Nothing frightens a man like bad news about his money. The war in Iraq, health care costs, gay marriage, abortion and tooth decay are all bad, but not as bad as a faltering economy, stupid.
Everybody’s watching to see whether the greedy men at Bear Stearns and others like them will pull down the rest of Wall Street and eventually the shops on Main Street and finally the houses on Coffee Pot Lane. Empty assurances from the wonderful folks who brought this misery to our doorsteps are not very reassuring. The chief executive of Bear Stearns was reassuring everybody that his company was in fine shape only two days before rival JP Morgan bought him out for only $236 million, which is mere parking-meter change on Wall Street.
“Our liquidity position in the last 24 hours has significantly deteriorated,” he explained yesterday. Translation for Bear Stearns stockholders: “We’ve blown a lot of your money and had a lot of fun doing it, and yesterday the vultures came down to feast.” The buyout of Bear Stearns over the weekend didn’t reassure anyone: Markets were down yesterday all over the world.

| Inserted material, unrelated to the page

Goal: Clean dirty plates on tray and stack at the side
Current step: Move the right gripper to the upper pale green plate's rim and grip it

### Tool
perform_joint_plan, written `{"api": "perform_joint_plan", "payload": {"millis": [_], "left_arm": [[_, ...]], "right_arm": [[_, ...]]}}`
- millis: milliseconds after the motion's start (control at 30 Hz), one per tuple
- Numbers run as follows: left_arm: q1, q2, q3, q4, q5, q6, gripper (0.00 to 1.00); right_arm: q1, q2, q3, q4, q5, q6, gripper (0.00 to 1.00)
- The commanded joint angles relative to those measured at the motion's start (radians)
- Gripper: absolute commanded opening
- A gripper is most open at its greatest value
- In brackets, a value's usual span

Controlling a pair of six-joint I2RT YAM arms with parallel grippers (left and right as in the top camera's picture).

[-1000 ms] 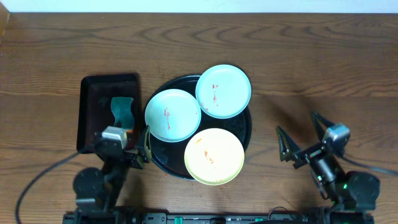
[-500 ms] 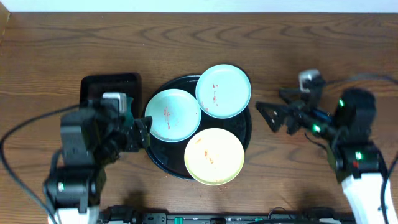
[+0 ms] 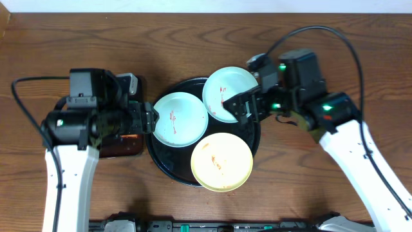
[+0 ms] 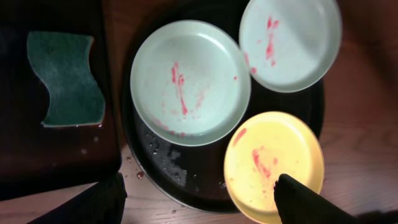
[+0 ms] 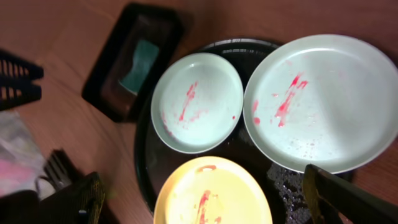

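Three sauce-smeared plates lie on the round black tray (image 3: 164,161): a mint plate (image 3: 179,118) at the left, a mint plate (image 3: 230,94) at the back right, a yellow plate (image 3: 221,162) at the front. They also show in the left wrist view, left mint (image 4: 189,81), right mint (image 4: 290,42), yellow (image 4: 273,163), and in the right wrist view, left mint (image 5: 197,101), right mint (image 5: 329,99), yellow (image 5: 211,193). My left gripper (image 3: 149,122) is open and empty at the left mint plate's left edge. My right gripper (image 3: 243,106) is open and empty over the back mint plate's near edge.
A rectangular black tray (image 3: 96,90) at the left holds a teal sponge (image 4: 65,78), also in the right wrist view (image 5: 140,65). Wet residue lies on the round tray (image 4: 165,165). Wooden table (image 3: 335,58) surrounds everything.
Both arms rose from the front of the table and swung inward. The left gripper now hovers at the left mint plate, the right gripper over the back mint plate. The plates have not moved.
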Motion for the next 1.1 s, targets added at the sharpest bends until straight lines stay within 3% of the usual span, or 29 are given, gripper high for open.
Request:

Native wit and sense are always more reliable than the expensive advice of consultants, analysts and other soothsayers of the voodoo persuasion, but wit is inevitably drowned by the noise of the voodoo priests. “Last week [President] Bush dared to wander from the [soothsayer] script,” the Wall Street Journal observes, citing his remark “that a strong dollar ’helps with inflation’ and rued its weakness against the euro. He was quickly reeled in by his advisers, and in his Friday speech to the New York Economic Club, Mr. Bush reverted to the boilerplate language that investors now interpret as favoring a weak currency.”

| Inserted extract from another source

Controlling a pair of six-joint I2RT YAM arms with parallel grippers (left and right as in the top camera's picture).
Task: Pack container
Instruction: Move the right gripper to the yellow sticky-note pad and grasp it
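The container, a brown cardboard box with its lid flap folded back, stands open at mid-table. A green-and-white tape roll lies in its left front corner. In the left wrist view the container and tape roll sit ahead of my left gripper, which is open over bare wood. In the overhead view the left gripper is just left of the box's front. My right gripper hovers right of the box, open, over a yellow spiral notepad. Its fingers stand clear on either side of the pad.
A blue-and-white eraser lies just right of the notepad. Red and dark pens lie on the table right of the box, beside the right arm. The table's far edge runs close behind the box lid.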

The current terror is traceable to the “subprime crisis” of last summer, when the investment bankers — Bear Stearns first among them — paid the price for greed and incompetence in the form of granting thousands of loans to unqualified buyers of houses, many of them decrepit properties. Such loans turned out to be worthless paper.
Two English entertainers, John Bird and John Fortune, capture the absurdity in a routine for London television. (A YouTube video capture of it buzzes even now about the Internet.) Proving again that satire works best when it cuts closest to reality, Messrs Bird and Fortune, in the persons of an investment banker and his interviewer, explain what happened in the subprime crisis with a devastating mixture of fact and fancy.

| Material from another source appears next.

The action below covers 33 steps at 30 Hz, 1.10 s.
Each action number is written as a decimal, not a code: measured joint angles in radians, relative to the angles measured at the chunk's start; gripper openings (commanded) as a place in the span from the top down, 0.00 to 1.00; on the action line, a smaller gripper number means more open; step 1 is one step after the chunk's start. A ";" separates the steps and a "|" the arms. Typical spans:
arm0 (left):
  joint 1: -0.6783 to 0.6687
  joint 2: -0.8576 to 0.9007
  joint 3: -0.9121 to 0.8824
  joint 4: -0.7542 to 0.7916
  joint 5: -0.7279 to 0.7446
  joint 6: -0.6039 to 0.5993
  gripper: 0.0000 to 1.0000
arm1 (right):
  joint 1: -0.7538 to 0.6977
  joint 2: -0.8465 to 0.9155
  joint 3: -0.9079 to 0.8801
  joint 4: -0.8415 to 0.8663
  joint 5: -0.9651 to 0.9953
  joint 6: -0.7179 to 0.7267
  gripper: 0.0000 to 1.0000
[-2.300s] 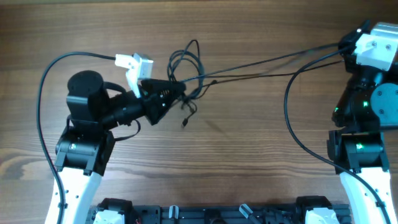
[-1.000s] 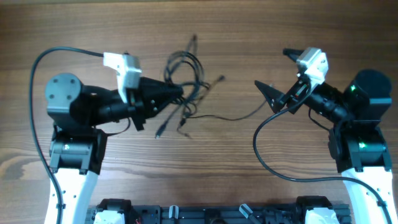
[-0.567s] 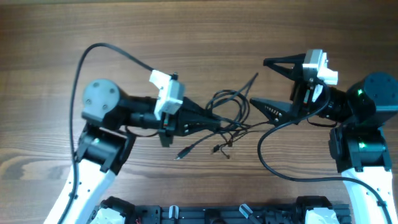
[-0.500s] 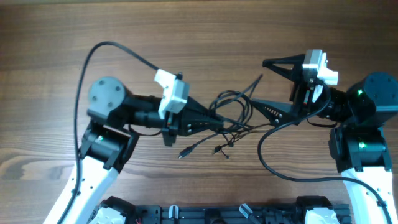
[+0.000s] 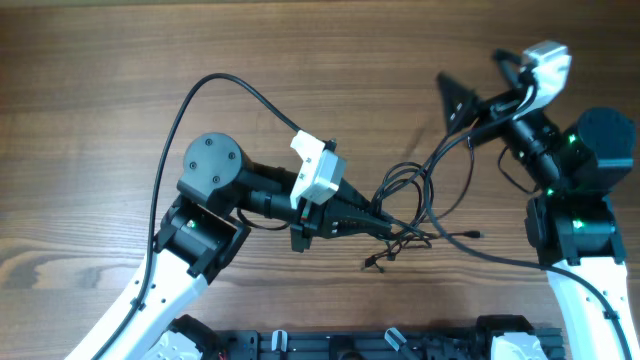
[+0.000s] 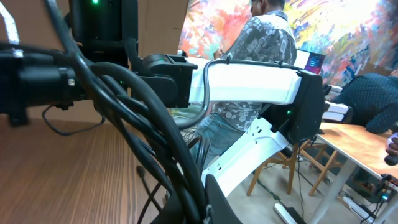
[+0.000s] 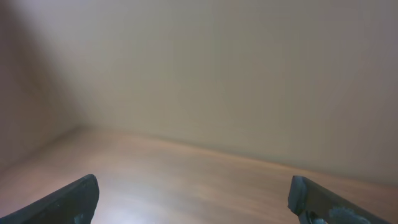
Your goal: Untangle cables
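Landmark: the bunch of cables [image 5: 405,233], which lies on the desk [image 5: 120,60] a little right of centre, loosely looped above and knotted in its lower part.

Left gripper [image 5: 375,218] meets the bunch from its left side. The jaws are pressed together, pinching several cords at the bunch's left edge. In the left wrist view the cords run diagonally down into the closed jaws and fill the foreground.

Two plug ends trail out: one [image 5: 368,265] below-left of the bunch, one [image 5: 478,235] to its right.

Right gripper [image 5: 480,85] is above-right of the bunch and well apart from it. Its jaws are spread wide with nothing between them. Its wrist view shows only bare desk and a plain wall.

Obstructions:
- The right arm's thick cable [image 5: 467,170] sweeps down just right of the bunch, close to the right-hand plug end.
- The left arm's thick cable [image 5: 216,78] arcs far left of the bunch.

Beyond the desk, in the left wrist view: the right arm's white link [image 6: 249,81] and a person [image 6: 267,37] in a patterned shirt.
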 measured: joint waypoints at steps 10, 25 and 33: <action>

What happened, says the faux investment banker, is that a mortgage salesman typically encounters a layabout sitting in his undershirt on the porch of a crumbling house “somewhere in Alabama” and offers to lend him the money to buy the house before it falls down. The resulting worthless mortgage is packaged with a hundred other identical dodgy mortgages into something called “a structured investment vehicle.”
“I ring up someone in Tokyo,” explains the investment banker, “and say I’ve got this package of mortgages and do you want to buy it? They ask what’s in it, and I say I haven’t got the faintest idea, and they say ’what do you want for it?’ I say a hundred million dollars. They say ’fine,’ and that’s it. That’s how the market works.”
An exaggeration, perhaps, but not by much. The public understands instinctively that a Ponzi scheme like this has been going on, and thus the president’s reassurance now is not very reassuring. “One thing is for certain, we’re in challenging times,” the president told reporters yesterday after huddling with Henry Paulson, the Treasury secretary. “But another thing is for certain: we’ve taken strong decisive action. We’ve shown the country and the world that we’re on top of the situation.”
Maybe. We must all trust, and hope, for the sake of the president and everybody else, that events will verify.
Wesley Pruden is editor emeritus of The Times.